Stored entries
□ □ □ □

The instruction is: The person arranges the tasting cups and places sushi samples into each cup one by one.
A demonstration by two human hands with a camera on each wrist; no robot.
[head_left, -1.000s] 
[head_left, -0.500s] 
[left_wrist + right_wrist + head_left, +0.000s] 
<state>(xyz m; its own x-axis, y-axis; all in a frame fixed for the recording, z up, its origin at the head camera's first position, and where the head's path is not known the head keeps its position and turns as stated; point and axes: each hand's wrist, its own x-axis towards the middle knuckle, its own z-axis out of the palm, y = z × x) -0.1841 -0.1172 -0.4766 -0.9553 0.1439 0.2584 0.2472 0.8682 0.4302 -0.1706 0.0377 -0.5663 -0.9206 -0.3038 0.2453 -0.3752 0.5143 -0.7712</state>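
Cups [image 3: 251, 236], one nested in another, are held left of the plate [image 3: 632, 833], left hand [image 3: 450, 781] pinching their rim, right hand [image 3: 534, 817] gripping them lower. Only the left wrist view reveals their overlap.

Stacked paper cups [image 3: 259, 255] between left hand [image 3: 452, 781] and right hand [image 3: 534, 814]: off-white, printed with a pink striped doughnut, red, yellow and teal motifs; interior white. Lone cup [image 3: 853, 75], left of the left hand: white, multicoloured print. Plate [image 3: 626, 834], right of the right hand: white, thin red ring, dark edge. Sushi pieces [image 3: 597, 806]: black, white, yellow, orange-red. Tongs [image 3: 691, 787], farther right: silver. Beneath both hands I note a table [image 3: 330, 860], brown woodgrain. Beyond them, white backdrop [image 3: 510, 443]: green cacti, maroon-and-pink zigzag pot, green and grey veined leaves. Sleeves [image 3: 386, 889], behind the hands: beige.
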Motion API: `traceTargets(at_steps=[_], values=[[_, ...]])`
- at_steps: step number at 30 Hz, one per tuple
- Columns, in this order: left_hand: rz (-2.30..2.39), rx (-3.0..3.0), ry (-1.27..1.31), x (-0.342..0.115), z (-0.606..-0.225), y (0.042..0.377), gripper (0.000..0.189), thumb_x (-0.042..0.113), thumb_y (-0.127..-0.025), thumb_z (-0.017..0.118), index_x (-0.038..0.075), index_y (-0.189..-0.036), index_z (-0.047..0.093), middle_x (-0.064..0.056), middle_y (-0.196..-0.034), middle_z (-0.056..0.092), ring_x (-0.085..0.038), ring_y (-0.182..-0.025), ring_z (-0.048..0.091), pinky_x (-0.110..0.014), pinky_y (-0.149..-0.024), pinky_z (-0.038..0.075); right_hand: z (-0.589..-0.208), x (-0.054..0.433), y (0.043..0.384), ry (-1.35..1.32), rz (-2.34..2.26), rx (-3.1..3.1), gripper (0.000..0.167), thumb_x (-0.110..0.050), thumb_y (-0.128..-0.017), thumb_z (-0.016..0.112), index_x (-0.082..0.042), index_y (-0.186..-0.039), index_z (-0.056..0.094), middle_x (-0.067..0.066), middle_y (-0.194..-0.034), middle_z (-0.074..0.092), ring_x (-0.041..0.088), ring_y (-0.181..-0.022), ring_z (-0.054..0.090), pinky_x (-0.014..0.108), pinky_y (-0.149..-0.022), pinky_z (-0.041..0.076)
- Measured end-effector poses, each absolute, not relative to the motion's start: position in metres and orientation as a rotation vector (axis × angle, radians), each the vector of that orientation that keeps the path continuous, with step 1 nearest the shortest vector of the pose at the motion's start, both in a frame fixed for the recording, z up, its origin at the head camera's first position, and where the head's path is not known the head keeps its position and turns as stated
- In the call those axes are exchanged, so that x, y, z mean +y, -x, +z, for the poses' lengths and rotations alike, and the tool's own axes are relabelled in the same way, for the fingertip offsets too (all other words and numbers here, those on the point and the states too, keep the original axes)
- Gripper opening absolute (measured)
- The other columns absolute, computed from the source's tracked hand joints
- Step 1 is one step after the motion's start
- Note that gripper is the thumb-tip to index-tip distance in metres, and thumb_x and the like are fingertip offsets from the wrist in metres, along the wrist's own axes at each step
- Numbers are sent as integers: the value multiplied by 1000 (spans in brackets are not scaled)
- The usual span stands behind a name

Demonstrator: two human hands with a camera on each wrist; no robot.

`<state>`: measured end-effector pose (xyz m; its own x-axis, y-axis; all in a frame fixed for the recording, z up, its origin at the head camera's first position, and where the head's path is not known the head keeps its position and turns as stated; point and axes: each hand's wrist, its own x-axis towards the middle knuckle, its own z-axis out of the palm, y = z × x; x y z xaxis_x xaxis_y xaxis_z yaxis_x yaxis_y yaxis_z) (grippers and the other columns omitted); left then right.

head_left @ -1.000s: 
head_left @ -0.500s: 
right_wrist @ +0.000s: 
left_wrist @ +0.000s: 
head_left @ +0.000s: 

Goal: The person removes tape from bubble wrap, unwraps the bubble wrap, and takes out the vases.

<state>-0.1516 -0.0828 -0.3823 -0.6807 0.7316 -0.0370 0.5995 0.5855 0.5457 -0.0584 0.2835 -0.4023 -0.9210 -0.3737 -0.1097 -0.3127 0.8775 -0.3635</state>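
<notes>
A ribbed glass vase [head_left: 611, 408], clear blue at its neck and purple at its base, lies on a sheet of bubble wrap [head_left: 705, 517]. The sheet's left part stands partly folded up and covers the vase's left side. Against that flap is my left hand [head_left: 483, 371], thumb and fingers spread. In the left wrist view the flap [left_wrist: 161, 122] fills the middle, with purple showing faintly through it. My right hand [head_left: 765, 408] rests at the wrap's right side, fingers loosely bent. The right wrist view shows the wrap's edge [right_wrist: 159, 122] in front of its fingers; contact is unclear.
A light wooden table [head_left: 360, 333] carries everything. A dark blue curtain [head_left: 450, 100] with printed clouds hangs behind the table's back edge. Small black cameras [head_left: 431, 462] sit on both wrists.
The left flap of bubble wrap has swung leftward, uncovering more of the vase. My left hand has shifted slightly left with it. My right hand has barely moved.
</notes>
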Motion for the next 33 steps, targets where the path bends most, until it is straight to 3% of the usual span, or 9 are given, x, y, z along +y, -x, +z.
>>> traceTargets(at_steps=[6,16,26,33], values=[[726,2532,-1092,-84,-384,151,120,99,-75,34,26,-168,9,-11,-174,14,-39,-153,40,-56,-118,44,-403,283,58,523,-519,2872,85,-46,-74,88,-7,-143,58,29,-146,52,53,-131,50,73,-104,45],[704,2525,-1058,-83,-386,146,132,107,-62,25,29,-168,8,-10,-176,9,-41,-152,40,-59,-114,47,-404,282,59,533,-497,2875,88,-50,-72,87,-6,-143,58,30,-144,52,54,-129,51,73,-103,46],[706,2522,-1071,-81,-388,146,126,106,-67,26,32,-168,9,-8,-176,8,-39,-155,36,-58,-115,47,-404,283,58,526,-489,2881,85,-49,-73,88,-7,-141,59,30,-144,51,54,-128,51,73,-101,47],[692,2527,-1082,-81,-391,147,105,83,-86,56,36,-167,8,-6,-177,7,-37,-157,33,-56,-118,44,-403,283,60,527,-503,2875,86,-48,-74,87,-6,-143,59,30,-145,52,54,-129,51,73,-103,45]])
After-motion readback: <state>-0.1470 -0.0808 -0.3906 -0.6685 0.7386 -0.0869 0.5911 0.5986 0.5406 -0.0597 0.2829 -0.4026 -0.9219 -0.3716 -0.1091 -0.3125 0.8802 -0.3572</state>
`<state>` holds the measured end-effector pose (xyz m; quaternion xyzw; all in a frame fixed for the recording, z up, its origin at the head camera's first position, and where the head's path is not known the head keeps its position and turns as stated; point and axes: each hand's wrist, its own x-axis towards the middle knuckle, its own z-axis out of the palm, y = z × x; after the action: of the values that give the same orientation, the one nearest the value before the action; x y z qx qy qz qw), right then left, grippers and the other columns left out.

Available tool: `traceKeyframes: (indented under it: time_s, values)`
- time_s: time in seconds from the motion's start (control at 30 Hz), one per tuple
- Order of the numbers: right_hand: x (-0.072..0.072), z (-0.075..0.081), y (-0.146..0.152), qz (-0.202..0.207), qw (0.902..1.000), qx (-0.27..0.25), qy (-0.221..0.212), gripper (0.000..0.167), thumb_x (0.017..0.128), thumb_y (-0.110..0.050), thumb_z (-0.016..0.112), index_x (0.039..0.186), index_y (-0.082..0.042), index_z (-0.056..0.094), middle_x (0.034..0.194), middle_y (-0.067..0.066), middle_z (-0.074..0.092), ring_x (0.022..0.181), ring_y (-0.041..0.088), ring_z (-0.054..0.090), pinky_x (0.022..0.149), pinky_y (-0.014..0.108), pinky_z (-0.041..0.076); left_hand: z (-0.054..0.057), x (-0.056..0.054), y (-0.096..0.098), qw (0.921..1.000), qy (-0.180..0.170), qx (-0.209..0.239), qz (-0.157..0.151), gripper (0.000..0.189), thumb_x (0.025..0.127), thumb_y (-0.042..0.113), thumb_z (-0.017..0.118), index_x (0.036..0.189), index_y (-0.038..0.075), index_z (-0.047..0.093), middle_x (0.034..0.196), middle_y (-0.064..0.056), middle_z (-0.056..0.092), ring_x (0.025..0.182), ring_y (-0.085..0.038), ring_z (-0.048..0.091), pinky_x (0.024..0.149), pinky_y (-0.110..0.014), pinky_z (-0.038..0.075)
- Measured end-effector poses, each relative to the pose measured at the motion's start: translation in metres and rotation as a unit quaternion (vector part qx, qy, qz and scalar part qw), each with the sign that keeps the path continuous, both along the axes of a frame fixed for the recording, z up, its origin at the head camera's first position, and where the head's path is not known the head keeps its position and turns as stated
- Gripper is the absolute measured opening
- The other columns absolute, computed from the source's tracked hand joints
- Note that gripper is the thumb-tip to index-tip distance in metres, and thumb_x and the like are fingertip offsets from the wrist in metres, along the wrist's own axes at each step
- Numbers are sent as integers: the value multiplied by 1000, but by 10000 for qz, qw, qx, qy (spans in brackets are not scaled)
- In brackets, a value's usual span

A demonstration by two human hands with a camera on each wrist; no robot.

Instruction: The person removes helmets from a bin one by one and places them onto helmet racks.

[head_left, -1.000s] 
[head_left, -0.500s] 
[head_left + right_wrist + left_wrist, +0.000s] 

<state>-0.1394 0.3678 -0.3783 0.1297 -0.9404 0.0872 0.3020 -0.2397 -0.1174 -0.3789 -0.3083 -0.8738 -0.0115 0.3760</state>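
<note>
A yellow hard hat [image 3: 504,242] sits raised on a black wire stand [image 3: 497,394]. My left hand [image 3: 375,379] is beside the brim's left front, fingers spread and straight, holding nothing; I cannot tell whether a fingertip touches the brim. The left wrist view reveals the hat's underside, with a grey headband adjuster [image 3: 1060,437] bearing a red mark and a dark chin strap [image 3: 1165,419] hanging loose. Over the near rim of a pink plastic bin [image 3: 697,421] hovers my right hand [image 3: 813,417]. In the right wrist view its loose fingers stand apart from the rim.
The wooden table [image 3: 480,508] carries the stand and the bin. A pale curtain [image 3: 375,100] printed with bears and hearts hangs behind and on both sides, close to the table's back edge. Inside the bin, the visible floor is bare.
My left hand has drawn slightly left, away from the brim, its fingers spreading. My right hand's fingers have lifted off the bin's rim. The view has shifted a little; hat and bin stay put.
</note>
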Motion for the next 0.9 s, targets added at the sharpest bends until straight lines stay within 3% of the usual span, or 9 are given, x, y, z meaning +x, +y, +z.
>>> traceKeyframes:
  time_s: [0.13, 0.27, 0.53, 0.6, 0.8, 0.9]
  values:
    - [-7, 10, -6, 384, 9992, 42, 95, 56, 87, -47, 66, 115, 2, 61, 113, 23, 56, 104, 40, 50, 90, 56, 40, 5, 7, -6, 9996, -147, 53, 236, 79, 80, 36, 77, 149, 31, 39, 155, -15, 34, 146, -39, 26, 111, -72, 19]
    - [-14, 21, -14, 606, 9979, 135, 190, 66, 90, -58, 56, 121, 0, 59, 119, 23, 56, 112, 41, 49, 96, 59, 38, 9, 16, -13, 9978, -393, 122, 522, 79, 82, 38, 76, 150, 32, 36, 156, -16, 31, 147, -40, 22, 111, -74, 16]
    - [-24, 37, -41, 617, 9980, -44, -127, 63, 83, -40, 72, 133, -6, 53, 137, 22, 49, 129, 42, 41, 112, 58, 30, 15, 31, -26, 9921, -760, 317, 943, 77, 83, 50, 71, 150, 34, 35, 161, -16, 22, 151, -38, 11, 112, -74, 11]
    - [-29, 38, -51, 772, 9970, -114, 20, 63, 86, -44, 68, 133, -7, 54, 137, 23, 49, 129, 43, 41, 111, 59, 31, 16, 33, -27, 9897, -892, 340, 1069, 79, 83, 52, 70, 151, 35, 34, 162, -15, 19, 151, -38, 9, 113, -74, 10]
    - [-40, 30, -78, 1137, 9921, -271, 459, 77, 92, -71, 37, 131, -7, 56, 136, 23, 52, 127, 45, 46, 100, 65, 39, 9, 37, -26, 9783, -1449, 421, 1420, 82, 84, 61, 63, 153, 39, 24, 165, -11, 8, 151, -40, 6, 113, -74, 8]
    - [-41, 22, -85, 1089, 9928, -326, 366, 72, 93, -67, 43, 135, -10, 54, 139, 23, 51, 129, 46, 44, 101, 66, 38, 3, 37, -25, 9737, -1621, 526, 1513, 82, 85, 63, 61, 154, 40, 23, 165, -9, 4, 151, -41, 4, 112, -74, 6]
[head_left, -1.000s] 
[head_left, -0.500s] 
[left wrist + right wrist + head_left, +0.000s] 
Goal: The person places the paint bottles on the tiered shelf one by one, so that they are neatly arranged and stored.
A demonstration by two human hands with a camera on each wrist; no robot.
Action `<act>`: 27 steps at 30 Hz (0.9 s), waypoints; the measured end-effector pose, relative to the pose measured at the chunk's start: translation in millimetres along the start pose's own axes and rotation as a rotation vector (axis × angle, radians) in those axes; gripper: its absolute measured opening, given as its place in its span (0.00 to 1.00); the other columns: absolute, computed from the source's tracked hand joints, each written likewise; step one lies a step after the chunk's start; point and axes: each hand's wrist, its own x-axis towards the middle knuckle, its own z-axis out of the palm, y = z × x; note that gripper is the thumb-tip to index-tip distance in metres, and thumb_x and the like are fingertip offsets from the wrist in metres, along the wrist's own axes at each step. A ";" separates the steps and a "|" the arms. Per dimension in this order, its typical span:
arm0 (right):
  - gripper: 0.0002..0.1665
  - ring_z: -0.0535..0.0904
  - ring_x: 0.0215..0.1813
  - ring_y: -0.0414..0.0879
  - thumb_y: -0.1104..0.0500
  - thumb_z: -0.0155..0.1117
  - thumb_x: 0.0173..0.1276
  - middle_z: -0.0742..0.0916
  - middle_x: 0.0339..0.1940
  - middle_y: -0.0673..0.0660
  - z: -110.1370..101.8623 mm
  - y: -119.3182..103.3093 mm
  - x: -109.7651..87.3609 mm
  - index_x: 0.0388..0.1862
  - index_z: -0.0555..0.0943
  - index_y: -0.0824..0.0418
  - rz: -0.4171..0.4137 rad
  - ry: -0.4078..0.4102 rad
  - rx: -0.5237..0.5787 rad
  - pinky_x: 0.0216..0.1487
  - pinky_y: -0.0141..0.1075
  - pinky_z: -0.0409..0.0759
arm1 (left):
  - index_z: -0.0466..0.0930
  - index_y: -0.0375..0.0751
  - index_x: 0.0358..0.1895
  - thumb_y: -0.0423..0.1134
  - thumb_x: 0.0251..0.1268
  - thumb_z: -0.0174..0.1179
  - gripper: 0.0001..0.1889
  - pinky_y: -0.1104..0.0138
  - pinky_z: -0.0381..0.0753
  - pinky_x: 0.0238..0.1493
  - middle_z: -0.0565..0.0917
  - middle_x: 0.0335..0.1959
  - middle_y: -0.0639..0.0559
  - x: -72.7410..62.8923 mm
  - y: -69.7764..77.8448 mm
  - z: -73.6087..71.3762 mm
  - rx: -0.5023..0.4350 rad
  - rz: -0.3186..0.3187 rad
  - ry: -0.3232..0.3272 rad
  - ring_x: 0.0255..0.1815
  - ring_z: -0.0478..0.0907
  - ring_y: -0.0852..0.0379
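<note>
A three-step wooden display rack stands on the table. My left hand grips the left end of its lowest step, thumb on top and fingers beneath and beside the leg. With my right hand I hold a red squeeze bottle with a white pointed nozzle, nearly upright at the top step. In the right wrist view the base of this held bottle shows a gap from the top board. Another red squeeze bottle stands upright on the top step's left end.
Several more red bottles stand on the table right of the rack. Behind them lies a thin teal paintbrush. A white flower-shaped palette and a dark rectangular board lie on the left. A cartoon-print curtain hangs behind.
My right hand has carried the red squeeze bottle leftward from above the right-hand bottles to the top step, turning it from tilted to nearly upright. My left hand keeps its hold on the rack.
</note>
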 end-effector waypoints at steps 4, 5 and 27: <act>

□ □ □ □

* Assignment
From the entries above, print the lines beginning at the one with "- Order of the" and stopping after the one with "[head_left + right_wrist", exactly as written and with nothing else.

* Completed exercise
- Order of the numbers: right_hand: x (-0.072..0.072), z (-0.075..0.081), y (-0.146..0.152), qz (-0.202..0.207), qw (0.902..1.000), qx (-0.27..0.25), qy (-0.221..0.212), gripper (0.000..0.167), thumb_x (0.017..0.128), thumb_y (-0.110..0.050), thumb_z (-0.016..0.112), index_x (0.039..0.186), index_y (-0.082..0.042), index_z (-0.056..0.094), middle_x (0.034..0.194), middle_y (-0.067..0.066), middle_z (-0.074..0.092), ring_x (0.022..0.181), ring_y (-0.041..0.088), ring_z (-0.054..0.090), pinky_x (0.022..0.149), pinky_y (-0.014..0.108), pinky_z (-0.041..0.076); left_hand: z (-0.054..0.057), x (-0.056..0.054), y (-0.096..0.098), qw (0.921..1.000), qy (-0.180..0.170), qx (-0.209..0.239), qz (-0.157..0.151), gripper (0.000..0.189), thumb_x (0.025..0.127), thumb_y (-0.042..0.113), thumb_z (-0.017..0.118), index_x (0.036..0.189), index_y (-0.038..0.075), index_z (-0.047..0.093), middle_x (0.034..0.196), middle_y (-0.064..0.056), middle_z (-0.056..0.092), ring_x (0.025..0.182), ring_y (-0.085..0.038), ring_z (-0.048..0.091), pinky_x (0.024..0.149), pinky_y (-0.110..0.014), pinky_z (-0.038..0.075)
- Measured end-effector poses, each relative to the pose measured at the motion's start: translation in metres and rotation as a unit quaternion (vector part qx, qy, qz and scalar part qw), each with the sign that keeps the path continuous, both along the axes of a frame fixed for the recording, z up, its origin at the head camera's first position, and where the head's path is not known the head keeps its position and turns as stated
- Gripper is the absolute measured opening
- The other columns absolute, computed from the source's tracked hand joints
- Note that gripper is the thumb-tip to index-tip distance in metres, and thumb_x and the like are fingertip offsets from the wrist in metres, along the wrist's own axes at each step
- Numbers are sent as integers: the value multiplied by 1000, but by 10000 for qz, qw, qx, qy (spans in brackets are not scaled)
- In brackets, a value's usual span

A demonstration by two human hands with a camera on each wrist; no robot.

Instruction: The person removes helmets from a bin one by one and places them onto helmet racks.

[head_left, -1.000s] 
[head_left, -0.500s] 
[head_left + right_wrist + left_wrist, +0.000s] 

This answer is now finished.